Repeat the listing below exactly. Pictures do not belong in the copy.
═════ Data segment ═════
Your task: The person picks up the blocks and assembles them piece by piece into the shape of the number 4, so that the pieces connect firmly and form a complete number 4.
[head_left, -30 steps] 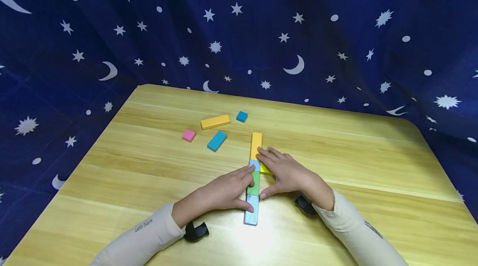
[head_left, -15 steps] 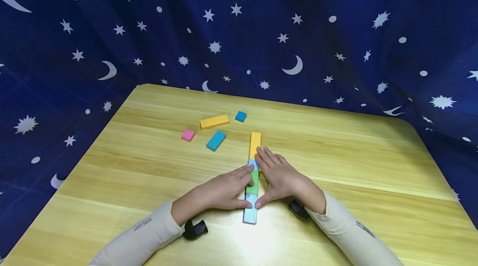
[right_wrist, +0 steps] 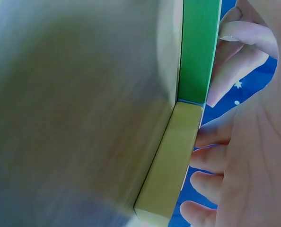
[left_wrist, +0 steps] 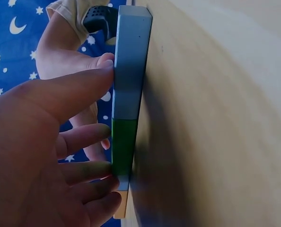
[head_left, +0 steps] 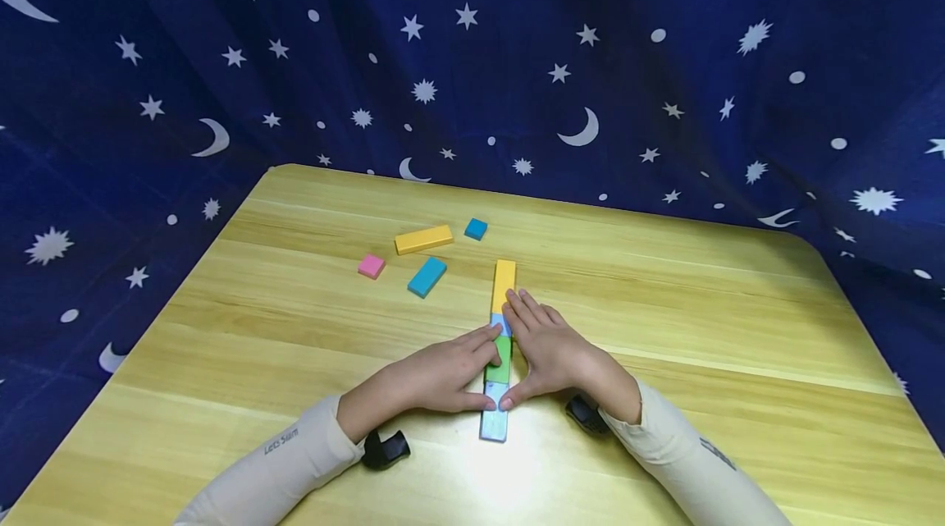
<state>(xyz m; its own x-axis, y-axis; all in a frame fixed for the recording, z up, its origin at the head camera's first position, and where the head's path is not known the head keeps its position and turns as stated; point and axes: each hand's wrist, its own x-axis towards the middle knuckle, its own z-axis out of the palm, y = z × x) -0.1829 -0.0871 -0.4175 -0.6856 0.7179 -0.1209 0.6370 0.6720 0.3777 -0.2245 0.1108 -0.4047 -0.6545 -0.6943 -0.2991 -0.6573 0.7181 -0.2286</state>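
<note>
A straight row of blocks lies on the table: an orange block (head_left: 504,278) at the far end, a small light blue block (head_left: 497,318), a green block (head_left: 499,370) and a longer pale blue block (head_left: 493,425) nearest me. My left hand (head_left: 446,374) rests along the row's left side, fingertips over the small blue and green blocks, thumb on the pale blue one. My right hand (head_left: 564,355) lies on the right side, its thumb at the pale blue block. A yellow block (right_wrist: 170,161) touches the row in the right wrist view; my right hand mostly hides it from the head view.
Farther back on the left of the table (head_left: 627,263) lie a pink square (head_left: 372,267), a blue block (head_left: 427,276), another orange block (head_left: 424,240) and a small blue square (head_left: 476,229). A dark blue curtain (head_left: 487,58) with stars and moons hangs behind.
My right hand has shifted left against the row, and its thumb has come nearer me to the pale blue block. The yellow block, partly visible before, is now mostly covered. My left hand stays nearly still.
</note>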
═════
Answer below:
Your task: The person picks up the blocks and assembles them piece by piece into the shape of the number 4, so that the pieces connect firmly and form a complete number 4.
[head_left, -30 steps] 
[head_left, -15 steps] 
[right_wrist, +0 steps] 
[left_wrist, +0 steps] 
[head_left, +0 steps] 
<state>(xyz m; its own x-axis, y-axis; all in a frame fixed for the recording, z up, its origin at the head camera's first position, and where the head's path is not known the head keeps its position and turns as stated; point and axes: each hand's wrist, its own x-axis towards the middle knuckle, its own z-axis out of the palm, y = z × x) -0.1829 -0.0871 -0.4175 -0.6856 0.7179 -0.1209 0.6370 0.6720 0.3777 -0.2245 0.1108 -0.4047 -0.6545 -0.6943 -0.2991 -0.6573 0.7181 -0.2286</state>
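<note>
A straight row of blocks lies on the table: an orange block (head_left: 504,278) at the far end, a small light blue block (head_left: 497,318), a green block (head_left: 499,370) and a longer pale blue block (head_left: 493,425) nearest me. My left hand (head_left: 446,374) rests along the row's left side, fingertips over the small blue and green blocks, thumb on the pale blue one. My right hand (head_left: 564,355) lies on the right side, its thumb at the pale blue block. A yellow block (right_wrist: 170,161) touches the row in the right wrist view; my right hand mostly hides it from the head view.
Farther back on the left of the table (head_left: 627,263) lie a pink square (head_left: 372,267), a blue block (head_left: 427,276), another orange block (head_left: 424,240) and a small blue square (head_left: 476,229). A dark blue curtain (head_left: 487,58) with stars and moons hangs behind.
My right hand has shifted left against the row, and its thumb has come nearer me to the pale blue block. The yellow block, partly visible before, is now mostly covered. My left hand stays nearly still.
</note>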

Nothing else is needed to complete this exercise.